» WORK TO COMPLETE:
In the material below, find the line with "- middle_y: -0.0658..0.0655" and the line with "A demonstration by", then output those two lines and every line between them, exactly.

********

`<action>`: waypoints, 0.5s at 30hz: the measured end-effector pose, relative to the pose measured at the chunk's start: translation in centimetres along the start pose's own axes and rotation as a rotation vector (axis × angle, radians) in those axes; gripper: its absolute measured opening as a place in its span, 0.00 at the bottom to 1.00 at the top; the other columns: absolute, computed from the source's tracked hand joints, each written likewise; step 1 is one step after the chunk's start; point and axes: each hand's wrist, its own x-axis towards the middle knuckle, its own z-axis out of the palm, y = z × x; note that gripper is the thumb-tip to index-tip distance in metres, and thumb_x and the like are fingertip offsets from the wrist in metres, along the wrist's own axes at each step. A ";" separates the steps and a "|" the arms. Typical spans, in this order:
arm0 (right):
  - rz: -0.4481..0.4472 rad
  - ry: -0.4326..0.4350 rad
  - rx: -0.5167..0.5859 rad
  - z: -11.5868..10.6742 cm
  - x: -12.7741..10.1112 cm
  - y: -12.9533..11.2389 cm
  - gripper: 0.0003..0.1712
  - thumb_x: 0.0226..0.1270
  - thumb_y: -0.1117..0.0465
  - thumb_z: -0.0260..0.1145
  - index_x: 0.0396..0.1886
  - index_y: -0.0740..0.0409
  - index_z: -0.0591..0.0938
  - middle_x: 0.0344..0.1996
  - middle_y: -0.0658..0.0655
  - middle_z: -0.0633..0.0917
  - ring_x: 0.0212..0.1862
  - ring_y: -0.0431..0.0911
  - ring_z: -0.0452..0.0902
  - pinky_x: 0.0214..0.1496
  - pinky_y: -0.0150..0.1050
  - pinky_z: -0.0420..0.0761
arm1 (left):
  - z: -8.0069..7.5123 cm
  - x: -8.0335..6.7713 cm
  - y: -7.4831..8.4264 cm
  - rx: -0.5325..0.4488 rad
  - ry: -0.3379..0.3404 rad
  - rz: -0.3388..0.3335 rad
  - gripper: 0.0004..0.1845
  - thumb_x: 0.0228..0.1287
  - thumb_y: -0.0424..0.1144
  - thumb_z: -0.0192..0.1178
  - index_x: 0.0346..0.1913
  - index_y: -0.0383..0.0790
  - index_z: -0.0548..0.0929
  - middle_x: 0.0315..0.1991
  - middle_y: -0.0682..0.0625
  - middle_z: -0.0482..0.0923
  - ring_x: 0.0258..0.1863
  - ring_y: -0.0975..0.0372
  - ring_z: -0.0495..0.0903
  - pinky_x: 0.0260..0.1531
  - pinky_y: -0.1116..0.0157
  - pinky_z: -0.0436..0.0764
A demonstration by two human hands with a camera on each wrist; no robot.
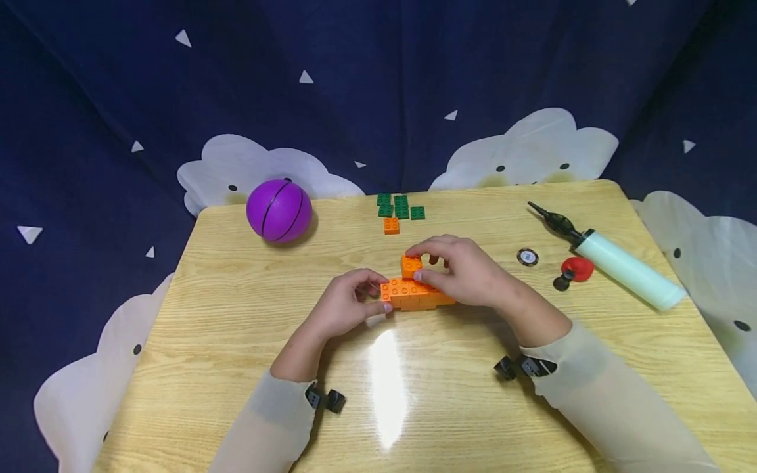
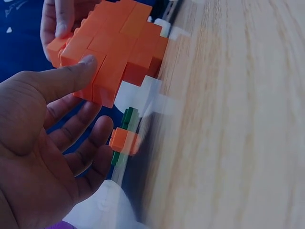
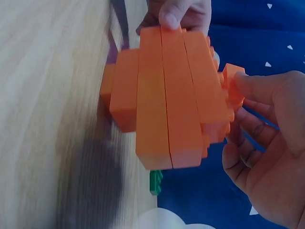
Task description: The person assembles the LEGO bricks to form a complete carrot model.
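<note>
Left hand (image 1: 343,303) steadies the studded orange brick block (image 1: 414,293); right hand (image 1: 467,270) pinches 1 small brick (image 1: 411,265).

Orange brick block (image 1: 414,293): several studded plastic bricks joined in a low row, long axis running 9 to 3 o'clock, resting flat on the wood table near its centre. Small orange brick (image 1: 411,265): single square piece, studs up, sitting atop the block toward its 12 o'clock edge, upright.
</note>
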 end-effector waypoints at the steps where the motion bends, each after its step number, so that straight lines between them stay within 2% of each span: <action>1: -0.007 -0.003 -0.005 0.1 -0.1 -0.2 0.21 0.70 0.55 0.73 0.61 0.47 0.85 0.55 0.47 0.86 0.48 0.45 0.78 0.45 0.43 0.81 | 0.0 0.0 0.0 0.002 0.001 -0.001 0.20 0.57 0.43 0.80 0.52 0.53 0.86 0.42 0.55 0.84 0.43 0.56 0.82 0.46 0.57 0.81; 6: -0.037 -0.020 -0.028 0.5 -0.4 -0.7 0.21 0.68 0.56 0.75 0.60 0.47 0.86 0.55 0.46 0.86 0.53 0.45 0.76 0.55 0.45 0.79 | 0.0 0.0 -0.1 0.012 0.012 0.002 0.20 0.57 0.44 0.80 0.52 0.52 0.86 0.41 0.55 0.84 0.42 0.57 0.81 0.46 0.57 0.81; 15: -0.059 -0.026 -0.071 0.8 -0.4 -1.0 0.20 0.67 0.57 0.75 0.58 0.48 0.86 0.54 0.46 0.86 0.56 0.46 0.76 0.61 0.47 0.77 | 0.1 0.1 0.0 0.001 0.036 0.006 0.19 0.59 0.44 0.79 0.52 0.50 0.86 0.41 0.54 0.84 0.42 0.55 0.82 0.44 0.56 0.82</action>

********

» ANSWER TO THIS EXERCISE:
  - middle_y: -0.0658..0.0655
  - middle_z: -0.0633..0.0917
  - ring_x: 0.0212..0.1862
  - ring_y: -0.0431..0.0911
  - ring_z: -0.0452..0.0902
  - pinky_x: 0.0214..0.1496
  - pinky_y: -0.0150..0.1050
  - pinky_z: -0.0420..0.0761
arm1 (left):
  - z: -8.0069..7.5123 cm
  - x: -8.0335..6.7713 cm
  - y: -7.4831..8.4264 cm
  - rx: -0.5325..0.4488 rad
  - ry: -0.3379..0.3404 rad
  - rz: -0.3388..0.3335 rad
  - gripper: 0.0004..0.1845
  - thumb_x: 0.0228..0.1287
  - thumb_y: -0.0424..0.1144
  - thumb_z: -0.0192..0.1178
  - index_x: 0.0346..0.1913
  - index_y: -0.0383..0.0790
  - index_z: -0.0548..0.0929
  - middle_x: 0.0315..0.1991
  - middle_y: -0.0682..0.0625
  - middle_z: -0.0482..0.0923
  - ring_x: 0.0258..0.1863
  - ring_y: -0.0975..0.0372
  - ring_z: -0.0495..0.0903
  - pinky_x: 0.0260..0.1531
  - pinky_y: -0.1116..0.0157
  - pinky_z: -0.0436..0.0764
A demonstration by two human hands with a camera on each wrist; no robot.

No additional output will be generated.